My considerations need further development. At first, it is only a sketch, not a program. We can keep thinking these thoughts ahead, follow up with further research on the details and consequences for the practice of art education, but we must do so very carefully with respect to the depth of rooting in the academic reasoning of our profession. Our basic understanding as art educators traditionally starts with the subject/object dichotomy. We create both the subject (artist, creator, recipient, learner) and the object (artwork) as black boxes. This concept, however, shortens the complexity of art-based learning processes, especially with regard to the new tools of the Symbolic, which now do not interfere in the process of producing singularity and meaning in an object-like way. A closer look shows that both the agency of the human subject and the object-like nature of the artwork are reductions of complexity that are no longer appropriate to the intertwingularity of the world in the twenty-first century.

What does this mean for the practice of art education and our understanding of art education? Can we continue as we are used to? Can we make objects and produce subjects? I say yes. However, it is not these easily manageable subjects and objects that we are dealing with, but it is rather a confoundedly complex network of human individuals with and among each other and nonhuman agents as interconnecting quasi-subjects and quasi-objects.
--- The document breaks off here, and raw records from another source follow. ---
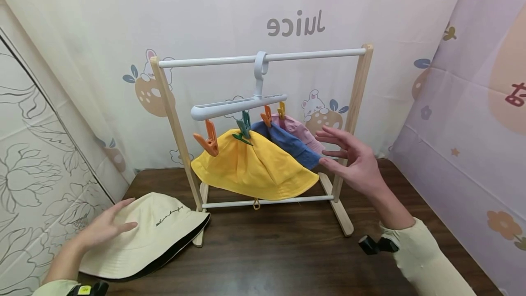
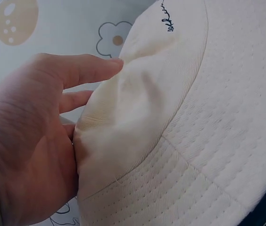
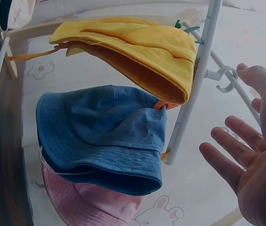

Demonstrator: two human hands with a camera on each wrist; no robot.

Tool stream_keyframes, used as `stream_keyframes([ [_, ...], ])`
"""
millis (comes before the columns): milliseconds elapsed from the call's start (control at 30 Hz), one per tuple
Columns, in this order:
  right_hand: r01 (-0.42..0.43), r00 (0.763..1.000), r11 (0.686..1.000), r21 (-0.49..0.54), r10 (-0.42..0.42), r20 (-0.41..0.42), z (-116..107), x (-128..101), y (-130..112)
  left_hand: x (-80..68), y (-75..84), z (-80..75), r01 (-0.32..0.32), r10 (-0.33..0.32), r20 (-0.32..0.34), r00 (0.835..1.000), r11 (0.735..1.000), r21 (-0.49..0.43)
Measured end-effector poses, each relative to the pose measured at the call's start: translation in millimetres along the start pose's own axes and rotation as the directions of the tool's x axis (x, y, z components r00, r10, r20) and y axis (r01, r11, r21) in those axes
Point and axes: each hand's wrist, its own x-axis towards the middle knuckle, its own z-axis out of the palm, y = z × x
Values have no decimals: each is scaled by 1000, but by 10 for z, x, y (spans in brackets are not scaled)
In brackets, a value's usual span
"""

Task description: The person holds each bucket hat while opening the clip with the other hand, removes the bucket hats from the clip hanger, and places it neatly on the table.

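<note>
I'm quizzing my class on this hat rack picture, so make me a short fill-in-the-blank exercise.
1. The left hand rests on the ____ hat on the table.
2. The empty peg is coloured ____.
3. Between the yellow hat and pink hat hangs the ____ hat.

Missing words: cream; orange; blue

cream hat (image 2: 189, 141): matt twill cloth, stitched brim
yellow hat (image 1: 252, 166): matt cotton cloth
blue hat (image 3: 100, 136): denim-like cloth
rack posts (image 1: 174, 118): pale bare wood
hanger (image 1: 238, 106): smooth plastic
table (image 1: 279, 250): dark wood, slight sheen
</note>
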Motion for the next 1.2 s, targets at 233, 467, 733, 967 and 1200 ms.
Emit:
stream_keyframes([
  [233,12,1000,1000,18,-12,-3,-5,-3,7,-15,4,36,-34,36,-24,999,997,70],
  [467,14,1000,999,30,-14,-1,-6,0,17,-19,-28,67,-22,23,-5,1000,996,84],
  [733,0,1000,1000,-6,0,-1,-6,-5,15,-25,-69,97,-34,35,-2,999,994,102],
  [967,5,1000,1000,-8,-5,-1,4,21,-4,-29,-58,97,-33,35,-19,999,993,109],
  [1200,58,998,998,21,-58,5,-16,88,-31,-26,-40,83,-38,41,-31,999,994,105],
])
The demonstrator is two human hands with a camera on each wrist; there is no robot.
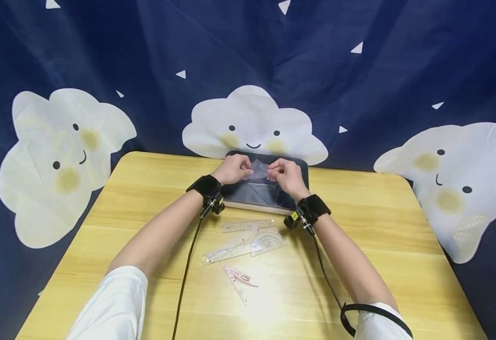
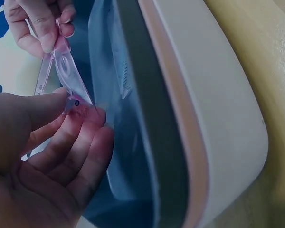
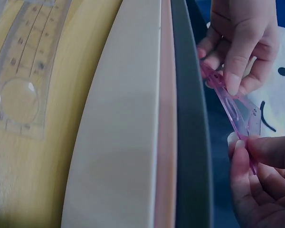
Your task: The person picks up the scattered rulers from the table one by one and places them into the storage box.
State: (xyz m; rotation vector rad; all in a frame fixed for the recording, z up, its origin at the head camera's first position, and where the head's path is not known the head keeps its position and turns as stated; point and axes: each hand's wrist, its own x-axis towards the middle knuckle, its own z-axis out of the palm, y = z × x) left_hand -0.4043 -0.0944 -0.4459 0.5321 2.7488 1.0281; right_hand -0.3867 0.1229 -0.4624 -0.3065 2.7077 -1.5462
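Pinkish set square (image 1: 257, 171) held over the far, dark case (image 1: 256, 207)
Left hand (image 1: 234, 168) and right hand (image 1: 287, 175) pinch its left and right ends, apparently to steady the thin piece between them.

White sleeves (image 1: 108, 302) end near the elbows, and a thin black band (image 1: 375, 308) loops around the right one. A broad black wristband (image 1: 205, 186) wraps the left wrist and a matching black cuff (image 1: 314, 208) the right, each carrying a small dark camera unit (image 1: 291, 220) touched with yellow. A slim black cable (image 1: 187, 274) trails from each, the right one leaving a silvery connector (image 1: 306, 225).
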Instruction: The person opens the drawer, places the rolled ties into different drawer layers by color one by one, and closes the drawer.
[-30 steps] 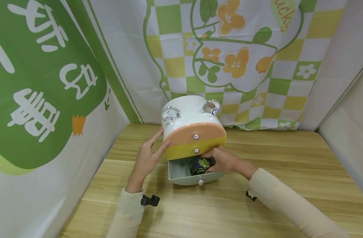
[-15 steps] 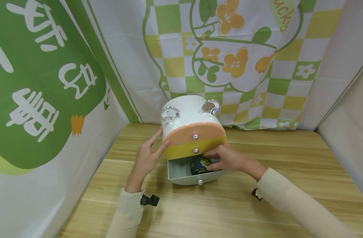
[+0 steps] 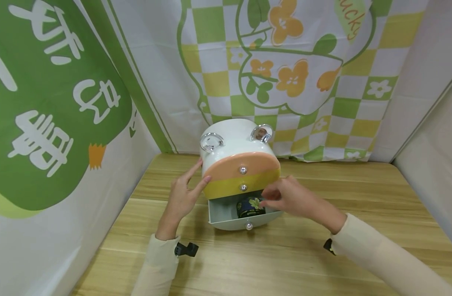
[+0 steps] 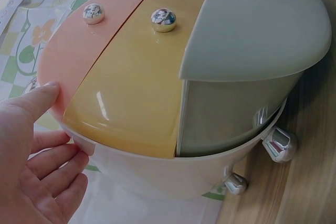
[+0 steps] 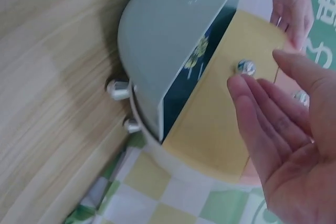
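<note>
A: Nearest us, our two cream sleeves come in over the near edge of the wooden table [image 3: 248,263]. Our left hand [image 3: 181,197] rests with straight, slightly spread fingers against the left side of the little round drawer chest [image 3: 233,144]; the thumb touches the rim of the peach drawer front [image 4: 89,40].

B: And our right hand [image 3: 292,199] hangs just over the right end of the open grey-green bottom drawer [image 3: 222,213], fingers relaxed and lightly apart, gripping nothing. From the right wrist the palm faces the yellow drawer front [image 5: 226,114].

A: The dark round tin with the yellow flower print [image 3: 250,206] lies inside that bottom drawer, under the lip of the yellow drawer, and our fingertips are near it but off it.

B: So we judge the tin is placed and let go. What seems left is to push the bottom drawer shut; it stands pulled well out toward us, knob [image 3: 249,225] forward.

A: The two upper drawers sit closed. Beyond them the chest stands toward the table's far edge, in front of the green and yellow checked flower backdrop [image 3: 292,74], with the green banner [image 3: 44,102] along the left edge
</note>
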Available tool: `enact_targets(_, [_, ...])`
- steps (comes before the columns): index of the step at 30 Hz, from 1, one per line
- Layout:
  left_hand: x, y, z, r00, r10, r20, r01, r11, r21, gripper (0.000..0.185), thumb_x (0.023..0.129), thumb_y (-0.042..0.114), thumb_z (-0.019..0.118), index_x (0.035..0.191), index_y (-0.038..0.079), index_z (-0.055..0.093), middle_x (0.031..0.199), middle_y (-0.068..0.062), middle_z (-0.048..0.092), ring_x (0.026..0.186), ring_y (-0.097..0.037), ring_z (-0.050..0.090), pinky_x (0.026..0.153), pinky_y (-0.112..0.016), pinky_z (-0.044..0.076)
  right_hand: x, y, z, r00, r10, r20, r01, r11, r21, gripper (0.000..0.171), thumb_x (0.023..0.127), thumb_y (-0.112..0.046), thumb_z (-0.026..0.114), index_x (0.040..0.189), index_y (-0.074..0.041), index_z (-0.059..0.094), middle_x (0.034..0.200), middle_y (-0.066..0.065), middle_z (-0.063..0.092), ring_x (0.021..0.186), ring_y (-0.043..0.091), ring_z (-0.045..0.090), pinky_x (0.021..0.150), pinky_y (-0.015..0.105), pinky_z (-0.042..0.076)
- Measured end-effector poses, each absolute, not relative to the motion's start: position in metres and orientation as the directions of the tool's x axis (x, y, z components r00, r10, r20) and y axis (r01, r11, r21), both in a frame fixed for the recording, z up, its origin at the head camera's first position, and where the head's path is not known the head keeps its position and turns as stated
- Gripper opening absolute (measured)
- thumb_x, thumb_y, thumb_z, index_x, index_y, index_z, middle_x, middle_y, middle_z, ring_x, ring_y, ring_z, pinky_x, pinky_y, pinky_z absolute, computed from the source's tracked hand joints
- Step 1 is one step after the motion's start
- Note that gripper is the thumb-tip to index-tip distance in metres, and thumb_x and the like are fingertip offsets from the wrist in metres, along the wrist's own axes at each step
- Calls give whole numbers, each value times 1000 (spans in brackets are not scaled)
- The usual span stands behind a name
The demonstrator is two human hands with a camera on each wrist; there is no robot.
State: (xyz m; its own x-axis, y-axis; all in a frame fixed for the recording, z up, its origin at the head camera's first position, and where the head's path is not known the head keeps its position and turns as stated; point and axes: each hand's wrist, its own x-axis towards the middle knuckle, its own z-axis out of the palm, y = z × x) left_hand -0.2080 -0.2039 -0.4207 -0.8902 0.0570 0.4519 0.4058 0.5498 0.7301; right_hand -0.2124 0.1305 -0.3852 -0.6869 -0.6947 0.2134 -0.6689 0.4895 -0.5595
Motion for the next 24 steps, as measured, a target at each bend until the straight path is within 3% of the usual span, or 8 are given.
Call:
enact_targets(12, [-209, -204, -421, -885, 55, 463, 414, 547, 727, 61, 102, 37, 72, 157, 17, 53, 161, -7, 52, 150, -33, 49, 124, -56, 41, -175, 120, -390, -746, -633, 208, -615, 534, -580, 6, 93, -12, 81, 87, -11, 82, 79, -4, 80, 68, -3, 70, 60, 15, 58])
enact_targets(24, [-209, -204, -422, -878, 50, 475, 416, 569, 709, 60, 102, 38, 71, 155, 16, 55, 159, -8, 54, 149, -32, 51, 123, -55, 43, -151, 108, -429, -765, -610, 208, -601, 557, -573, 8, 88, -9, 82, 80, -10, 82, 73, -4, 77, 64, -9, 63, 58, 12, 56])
When we do art education we do not create Aesthetic Subjects and form beautiful artworks, but with a revised understanding of agency, we create models of functional networks in which human individuals can learn to knot the Symbolic to the Real in a collaborative and cooperative, media-conscious and tool-competent way using one’s own imagination and the imagination of other human actors and actants as well as the imaginary activities of nonhuman quasi-subjects and quasi-objects (learning to process communication, to process the social, to process the cultural), to create (socio-cultural) reality.

Notes

  1. 1.

    Translated from German by TM.

  2. 2.

    Michael Ballack had been a very famous soccer player in Germany when Markus Krajewsky wrote the cited article.